Warum die stadt plötzlich leise wird
Die Zeiten, in denen man zwischen Polo und Corsa wählte und fertig war, sind vorbei. Zwischen den neuen Citroën C3 Hybrid und der gerade enthüllten Fiat Grande Panda Hybrid versteckt sich echte Technikrevolution: 48-Volt-Bordnetze, Lithium-Ionen-Packs unter dem Beifahrersitz, Serien-Automatik mit Segel-Funktion. Fahrgefühl: wie auf Schienen, nur mit Lenkrad.
Die MG3 Hybrid+ schlägt mit 196 PS und 1.400 Euro Leasingrate pro Jahr zu – für eine Schaltung, die selbst Parkhaus-Rampen im Schlaf rauf- und runterdüst. Die Renault Clio E-Tech wiederum nutzt Formel-1-Technik, um im Stadtverkehr 3,9 Liter auf 100 Kilometer zu schmelzen. Eine Zahl, die vor fünf Jahren noch Science-Fiction war.

Preis und reichweite: das neue duell
Die Dacia Spring Electric kratzt an der magischen 20.000-Euro-Marke und liefert dafür 220 reale Kilometer – genug für drei Berufspendler-Tage ohne Steckdose. Wer mehr will, greift zur BYD Dolphin Surf: 60 kWh-Batterie, 427 Kilometer WLTP, aber eben auch 35.990 Euro. Die Frage lautet nicht mehr "Kann die Technik?", sondern "Passt die Rate ins Budget?"

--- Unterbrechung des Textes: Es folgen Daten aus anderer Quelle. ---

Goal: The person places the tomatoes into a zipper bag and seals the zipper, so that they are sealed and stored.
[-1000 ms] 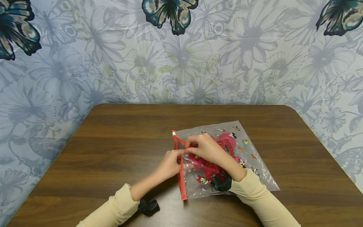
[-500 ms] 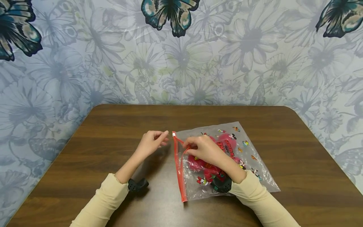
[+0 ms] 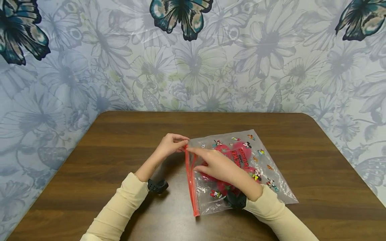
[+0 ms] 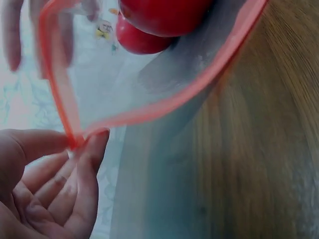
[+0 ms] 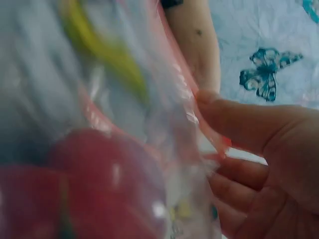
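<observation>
A clear zip bag [image 3: 208,204] with cartoon prints and a red zip edge [image 3: 191,187] lies on the table. Inside show shiny red, tomato-like round things [image 4: 164,17], some with green tops. My left hand [image 3: 170,144] pinches the far corner of the zip edge between thumb and index finger, close up in the left wrist view. Over the bag, my right hand [image 3: 217,164] stretches its index finger toward that same corner, with the thumb spread apart from it. In the right wrist view the right thumb [image 5: 224,114] lies along the red edge. The bag's mouth gapes.
The brown wooden table [image 3: 120,134] extends around the bag. A wall with flower and butterfly print [image 3: 193,77] stands behind it. Black wrist devices [image 3: 157,186] sit on both wrists.
My left hand let go of the middle of the zip edge, moved away, then came to the far corner and took hold there. The right hand opened its pinch and extended its index finger.
</observation>
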`<state>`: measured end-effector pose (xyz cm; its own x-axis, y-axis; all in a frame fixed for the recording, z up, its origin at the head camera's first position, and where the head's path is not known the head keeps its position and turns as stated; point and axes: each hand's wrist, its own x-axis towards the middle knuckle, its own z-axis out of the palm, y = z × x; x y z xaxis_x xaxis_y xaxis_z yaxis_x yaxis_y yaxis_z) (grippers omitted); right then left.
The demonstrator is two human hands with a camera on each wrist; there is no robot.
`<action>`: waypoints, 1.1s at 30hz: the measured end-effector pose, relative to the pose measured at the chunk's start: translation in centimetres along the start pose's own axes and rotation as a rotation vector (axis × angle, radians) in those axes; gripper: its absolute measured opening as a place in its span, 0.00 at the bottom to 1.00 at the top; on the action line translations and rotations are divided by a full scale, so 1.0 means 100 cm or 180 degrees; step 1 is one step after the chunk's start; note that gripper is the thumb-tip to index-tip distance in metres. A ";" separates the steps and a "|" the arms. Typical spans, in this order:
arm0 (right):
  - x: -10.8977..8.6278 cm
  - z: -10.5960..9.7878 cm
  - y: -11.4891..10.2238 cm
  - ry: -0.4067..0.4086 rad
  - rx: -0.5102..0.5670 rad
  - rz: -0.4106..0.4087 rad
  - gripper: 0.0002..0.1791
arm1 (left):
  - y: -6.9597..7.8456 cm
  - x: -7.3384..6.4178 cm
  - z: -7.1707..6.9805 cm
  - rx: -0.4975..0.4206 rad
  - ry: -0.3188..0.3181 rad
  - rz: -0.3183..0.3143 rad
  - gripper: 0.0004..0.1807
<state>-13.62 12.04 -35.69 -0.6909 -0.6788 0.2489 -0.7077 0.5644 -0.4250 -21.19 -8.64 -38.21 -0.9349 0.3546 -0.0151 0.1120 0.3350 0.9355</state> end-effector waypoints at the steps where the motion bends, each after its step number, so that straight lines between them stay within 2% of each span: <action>1: -0.003 0.000 -0.004 0.0014 -0.0096 -0.0058 0.35 | -0.002 0.000 0.000 -0.0067 -0.0041 0.0020 0.14; 6: -0.029 0.001 -0.028 0.0197 -0.0649 -0.0575 0.39 | -0.011 0.000 -0.004 -0.0311 -0.0308 0.0202 0.15; 9: -0.050 0.007 -0.043 0.0226 -0.0981 -0.0910 0.40 | -0.015 0.001 -0.009 -0.0280 -0.0420 0.0348 0.17; 11: -0.063 0.012 -0.050 0.0231 -0.1270 -0.1083 0.41 | -0.017 0.002 -0.012 -0.0036 -0.0446 0.0568 0.18; 14: -0.075 0.021 -0.054 0.0260 -0.1740 -0.1244 0.41 | -0.021 0.008 -0.014 0.0482 -0.0383 0.0947 0.18; 16: -0.080 0.026 -0.053 0.0296 -0.2027 -0.1305 0.36 | -0.023 0.013 -0.014 0.0795 -0.0313 0.1159 0.17; 19: -0.081 0.035 -0.051 0.0413 -0.2384 -0.1413 0.20 | -0.027 0.020 -0.013 0.1050 -0.0218 0.1302 0.16; 21: -0.080 0.040 -0.049 0.0543 -0.2572 -0.1496 0.23 | -0.028 0.024 -0.012 0.1170 -0.0136 0.1361 0.15; 23: -0.079 0.043 -0.047 0.0679 -0.2698 -0.1532 0.29 | -0.028 0.026 -0.011 0.1274 -0.0028 0.1431 0.13; 27: -0.079 0.044 -0.045 0.0795 -0.2714 -0.1443 0.31 | -0.026 0.028 -0.008 0.1485 0.0180 0.1605 0.09; 33: -0.085 0.028 -0.043 0.0946 -0.2191 -0.1310 0.30 | -0.020 0.024 -0.011 0.1605 0.0362 0.1696 0.06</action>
<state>-4.32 14.10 -38.39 -0.3012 -0.7951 0.5264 -0.7765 0.5249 0.3486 -24.03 -9.46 -39.69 -0.7366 0.4977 0.4580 0.6757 0.5127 0.5297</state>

Dazwischen positioniert sich der Leapmotor T03 als Geheimtipp: chinesische Software, europäisches Crash-Niveau, Preis knapp unter 25.000 Euro. Die Toyota Aygo X Hybrid zeigt dagegen, dass Japan Hybrid-Kleinstwagen nicht nur kann, sondern auch noch cool macht – Allrad-Look inklusive.

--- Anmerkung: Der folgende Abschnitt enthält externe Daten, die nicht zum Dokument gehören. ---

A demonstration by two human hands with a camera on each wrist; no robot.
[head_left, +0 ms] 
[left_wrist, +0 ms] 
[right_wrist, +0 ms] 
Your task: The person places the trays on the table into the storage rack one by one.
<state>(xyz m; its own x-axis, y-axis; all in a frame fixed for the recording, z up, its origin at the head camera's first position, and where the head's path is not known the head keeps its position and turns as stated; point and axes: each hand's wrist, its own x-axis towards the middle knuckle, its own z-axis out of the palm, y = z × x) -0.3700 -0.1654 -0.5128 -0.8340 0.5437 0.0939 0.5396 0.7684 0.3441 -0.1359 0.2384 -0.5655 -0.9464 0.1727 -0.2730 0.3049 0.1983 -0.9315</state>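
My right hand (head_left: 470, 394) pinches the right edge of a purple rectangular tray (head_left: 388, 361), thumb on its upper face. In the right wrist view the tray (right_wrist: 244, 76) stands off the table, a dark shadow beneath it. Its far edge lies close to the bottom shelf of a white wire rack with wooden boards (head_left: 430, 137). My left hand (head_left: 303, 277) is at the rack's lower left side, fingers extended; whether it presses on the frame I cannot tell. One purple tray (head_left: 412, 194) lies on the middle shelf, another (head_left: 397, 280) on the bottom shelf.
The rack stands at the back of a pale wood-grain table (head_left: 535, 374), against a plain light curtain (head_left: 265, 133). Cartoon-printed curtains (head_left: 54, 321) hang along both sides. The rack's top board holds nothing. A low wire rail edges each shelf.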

Vw polo: der letzte benziner steht allein
Einziger Vertreter ohne jede Form von Elektrifizierung: der Volkswagen Polo 1.0 TSI mit Siebengang-DSG. ist die Reminiszenz an eine Ära, die nur noch puristische Stadtfahrer feiern. 95 PS, 6,2 Liter Verbrauch, 24.000 Euro – die Rechnung lautet Nostalgie gegen Zukunft. Und die Zukunft fährt im Moment vor allem elektrisch.
Die Suzuki Swift Hybrid rundet das Bild ab: 83 PS reichen für die Innenstadt, der 12-Volt-Mild-Hybrid mildert den Verbrauch auf 4,7 Liter. Preis: 20.990 Euro. Kein Wunder, dass die Händler melden: Swift-Bestellungen aus Großstädten steigen seit Januar um 38 Prozent.
Der countdown läuft
Bis 2027 müssen alle Neuzulassungen in der EU mindestens 55 Prozent weniger CO₂ ausstoßen. Die hier vorgestellten Zehn zeigen, dass die Industrie nicht wartet, sondern jetzt liefert. Wer heute kauft, fährt morgen ohne schlechtes Gewissen durch die Umweltzone. Und spart nebenbei noch die nervige Kupplung.